Don't over think things too much. You can always upgrade various components. The frame (which you have a nice one) is hard to upgrade.

Remember, the bike is only as good as the rider. I passed many people with way nicer bikes on my old entry level steed. Since I'm also into mtb racing, I already had the engine to power whatever I rode.
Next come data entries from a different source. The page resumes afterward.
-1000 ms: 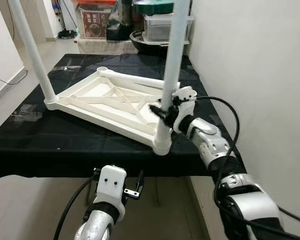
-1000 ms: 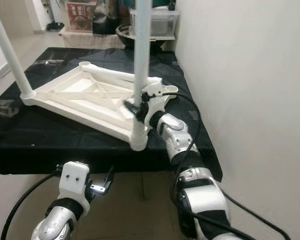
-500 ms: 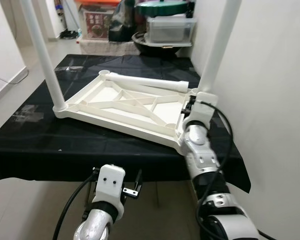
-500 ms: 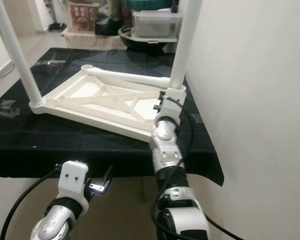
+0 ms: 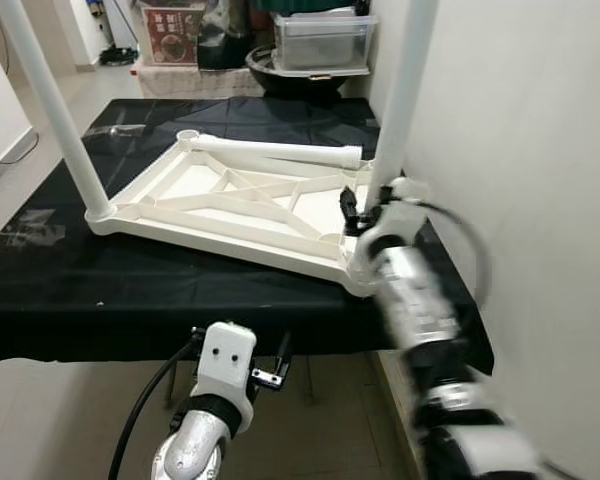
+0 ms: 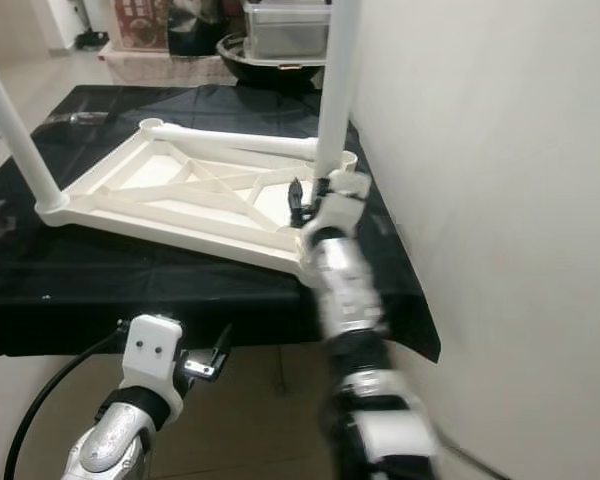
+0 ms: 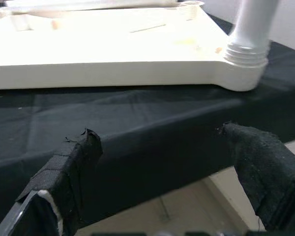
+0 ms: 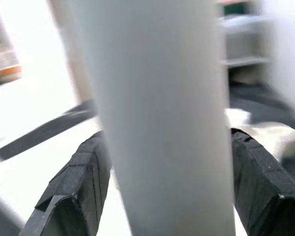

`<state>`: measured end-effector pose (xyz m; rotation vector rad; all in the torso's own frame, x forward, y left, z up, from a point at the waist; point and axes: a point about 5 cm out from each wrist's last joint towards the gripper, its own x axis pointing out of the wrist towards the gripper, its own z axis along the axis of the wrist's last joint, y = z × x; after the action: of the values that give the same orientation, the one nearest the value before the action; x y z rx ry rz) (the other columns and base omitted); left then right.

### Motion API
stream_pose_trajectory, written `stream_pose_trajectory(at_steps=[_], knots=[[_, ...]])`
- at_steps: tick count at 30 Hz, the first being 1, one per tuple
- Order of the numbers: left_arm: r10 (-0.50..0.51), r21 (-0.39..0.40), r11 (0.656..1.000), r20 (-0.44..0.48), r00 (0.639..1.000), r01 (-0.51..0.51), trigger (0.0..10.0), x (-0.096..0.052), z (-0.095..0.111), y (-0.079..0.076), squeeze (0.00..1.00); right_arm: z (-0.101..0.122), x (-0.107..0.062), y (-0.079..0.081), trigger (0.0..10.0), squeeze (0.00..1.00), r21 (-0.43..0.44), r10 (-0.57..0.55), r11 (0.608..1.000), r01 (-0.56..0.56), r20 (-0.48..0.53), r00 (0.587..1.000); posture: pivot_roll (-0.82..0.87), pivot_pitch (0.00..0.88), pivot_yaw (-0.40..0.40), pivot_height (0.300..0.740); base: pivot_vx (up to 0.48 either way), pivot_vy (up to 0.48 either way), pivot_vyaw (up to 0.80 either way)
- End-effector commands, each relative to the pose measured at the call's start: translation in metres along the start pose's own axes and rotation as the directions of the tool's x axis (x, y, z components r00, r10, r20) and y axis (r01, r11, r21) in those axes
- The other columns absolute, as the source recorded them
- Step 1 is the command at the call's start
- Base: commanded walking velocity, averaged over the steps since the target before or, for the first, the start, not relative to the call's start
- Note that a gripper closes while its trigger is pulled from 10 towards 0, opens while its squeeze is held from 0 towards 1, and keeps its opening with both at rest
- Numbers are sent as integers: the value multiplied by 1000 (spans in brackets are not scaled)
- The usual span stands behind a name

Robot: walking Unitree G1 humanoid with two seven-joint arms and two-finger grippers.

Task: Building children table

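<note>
There we were at the black-draped table [image 5: 180, 290], with the white children's table top [image 5: 230, 205] lying upside down on it, ribs showing. One leg [image 5: 50, 110] stood upright at its left corner, and another upright leg [image 5: 400, 100] rose from the near right corner, close to the white wall [image 5: 520, 150]. Our right gripper [image 8: 162, 187] sat low on that right leg, its fingers [image 8: 78, 182] spread on either side of the tube; we could not tell whether they pressed it. A loose leg [image 5: 275, 150] lay flat along the far edge. Our left gripper [image 7: 162, 162] hung below the near table edge, fingers apart, holding nothing. Storage boxes [image 5: 320, 40] stood beyond.
</note>
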<state>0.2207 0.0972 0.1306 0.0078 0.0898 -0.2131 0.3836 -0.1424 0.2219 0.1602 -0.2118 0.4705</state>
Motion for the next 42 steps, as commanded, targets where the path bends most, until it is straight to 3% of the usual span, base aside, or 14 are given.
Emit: stream_pose_trajectory(at_steps=[1,4,6,13,17,18,25,29,30,33,37,39,40,42], knots=[[-12,-8,1000,-20,1000,12,10000,0,-5,-2,0,-10,1,13,10000,0,39,141,990,-139,-55,988,102,92,-18,740,0,0,0],[-12,-7,1000,-21,1000,11,10000,0,-5,-1,0,-19,-7,18,10000,0,36,369,929,-368,-183,911,104,94,-17,740,0,0,0],[-10,-5,1000,-21,1000,10,10000,0,-5,0,0,-25,-13,29,10000,0,127,578,815,-565,-231,782,108,93,-15,740,0,0,0],[-6,-2,1000,-21,1000,6,10000,-2,-5,-1,0,-15,-1,45,10000,0,195,745,667,-719,-152,650,137,81,-30,740,0,0,0],[-7,-2,1000,-21,1000,7,10000,-3,-5,-1,0,-14,0,47,10000,0,198,763,646,-737,-148,629,137,81,-30,740,0,0,0],[-8,-2,1000,-21,1000,8,10000,-3,-5,-1,0,-14,3,52,0,0,202,774,633,-748,-152,614,139,75,-35,740,0,0,0],[-16,0,1000,-3,1000,16,10000,-6,-3,-3,0,-23,11,55,0,0,137,701,711,-689,-207,682,139,69,-37,740,0,0,0],[-65,12,998,79,995,65,10000,-10,6,-10,0,-38,16,32,0,0,57,327,945,-323,-248,912,123,62,-35,740,0,0,0],[-65,12,998,79,995,65,10000,-10,6,-10,0,-38,16,32,0,0,57,327,945,-323,-248,912,123,62,-35,740,0,0,0],[-73,13,997,86,994,72,10000,-11,6,-11,0,-45,13,13,0,0,14,9,1000,-6,-268,963,120,61,-34,740,0,0,0],[-74,10,997,88,993,73,10000,-11,6,-10,0,-55,5,-3,0,0,-50,-290,956,289,-313,905,107,57,-26,740,0,0,0],[-77,12,997,82,994,76,10000,-10,5,-10,0,-65,-12,-8,0,0,-64,-621,772,633,-291,728,108,52,-28,740,0,0,0],[-77,12,997,82,994,76,10000,-10,5,-10,0,-65,-12,-8,0,0,-64,-621,772,633,-291,728,108,52,-28,740,0,0,0],[-77,14,997,82,994,76,10000,-10,5,-9,0,-68,-15,2,0,0,-16,-717,668,744,-283,637,109,53,-27,740,0,0,0]])
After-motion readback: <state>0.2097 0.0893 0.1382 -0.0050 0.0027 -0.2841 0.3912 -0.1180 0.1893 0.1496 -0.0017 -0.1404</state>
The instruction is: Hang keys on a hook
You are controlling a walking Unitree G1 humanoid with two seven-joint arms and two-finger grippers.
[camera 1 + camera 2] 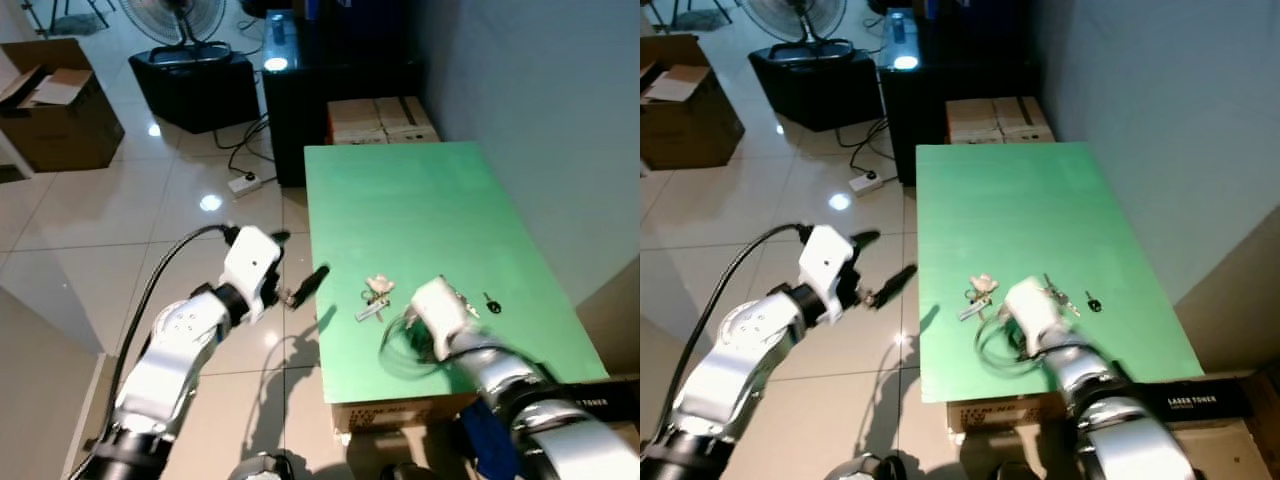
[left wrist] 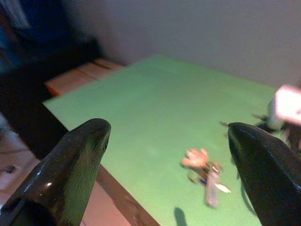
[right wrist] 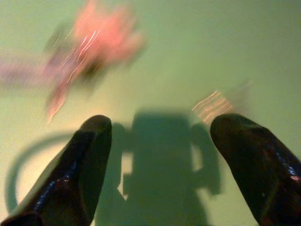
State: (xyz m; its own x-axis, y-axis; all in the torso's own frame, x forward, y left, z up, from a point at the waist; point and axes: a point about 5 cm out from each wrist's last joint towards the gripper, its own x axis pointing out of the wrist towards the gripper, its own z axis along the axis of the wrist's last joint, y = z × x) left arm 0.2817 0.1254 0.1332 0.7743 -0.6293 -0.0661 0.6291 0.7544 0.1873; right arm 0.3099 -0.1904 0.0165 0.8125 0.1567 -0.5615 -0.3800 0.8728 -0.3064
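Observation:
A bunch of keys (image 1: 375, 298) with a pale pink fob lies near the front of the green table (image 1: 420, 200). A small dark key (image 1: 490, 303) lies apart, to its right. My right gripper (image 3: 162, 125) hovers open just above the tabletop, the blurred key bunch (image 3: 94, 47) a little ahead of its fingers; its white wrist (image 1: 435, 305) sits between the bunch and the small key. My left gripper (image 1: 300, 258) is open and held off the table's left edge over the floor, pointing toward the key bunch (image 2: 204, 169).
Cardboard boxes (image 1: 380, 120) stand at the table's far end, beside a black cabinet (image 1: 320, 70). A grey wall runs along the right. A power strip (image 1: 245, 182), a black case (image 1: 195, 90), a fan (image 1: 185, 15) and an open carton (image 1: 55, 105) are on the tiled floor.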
IF you were to throw money at something, as said above, go wheels. You can get a decent set for $300-500. I got some Williams system 30 for $500. Bicycle wheel warehouse has nice set ups for $300. My bud has the Shimano Ultegra tubeless wheel set and loves it. Many choices there. In fact, it could be too many, but wheels matter.


----------



## thosialg08 (Mar 22, 2011)

ahh those mapping sites are so much better. Google maps just isn't set up for this kind of stuff...I quickly figured that out. and I seeing this correctly...mapmyrides.com already has routes from other people around my town...YES. The only thing that is holding me up is riding on highways, that makes me pretty nervous. I'm trying to make routes that utilize all these country roads I have around my town, but that gets kind of hard (Small town in the Metro East (stl) area). The only thing about those is that they turn to gravel at some points, so I'll just have to try them out.


----------



## thosialg08 (Mar 22, 2011)

Just wanted to say that I couldn't be more happy with this bike. I did 26 miles on it today, farthest trip yet. Shifting is right on, bike is responsive and willing. I definitely made the right choice. I can't wait to slowly increase my endurance and speed to see what myself and this bike are really capable of. Thanks again.


----------



## KipDRunner (Mar 13, 2008)

I just bought the same bike last fall (first road bike; I come from a DH MTB background) and all I can say that this bike is SOLID. I have been using it for collegiate racing and the aluminum frame is extremely light, and stiff (I have heard it called one of the best aluminum frames). Honestly if this is what you have for your first bike then as a new rider it is the LAST thing to be concerned about


----------



## terbennett (Apr 1, 2006)

Rival or 105, Rival or 105... Who cares? You're riding a CAAD10!! Wish my first road bike had been that nice. BTW, you need to go out and ride. You won't regret anything after you do that. That bike is just a sweet ride.


----------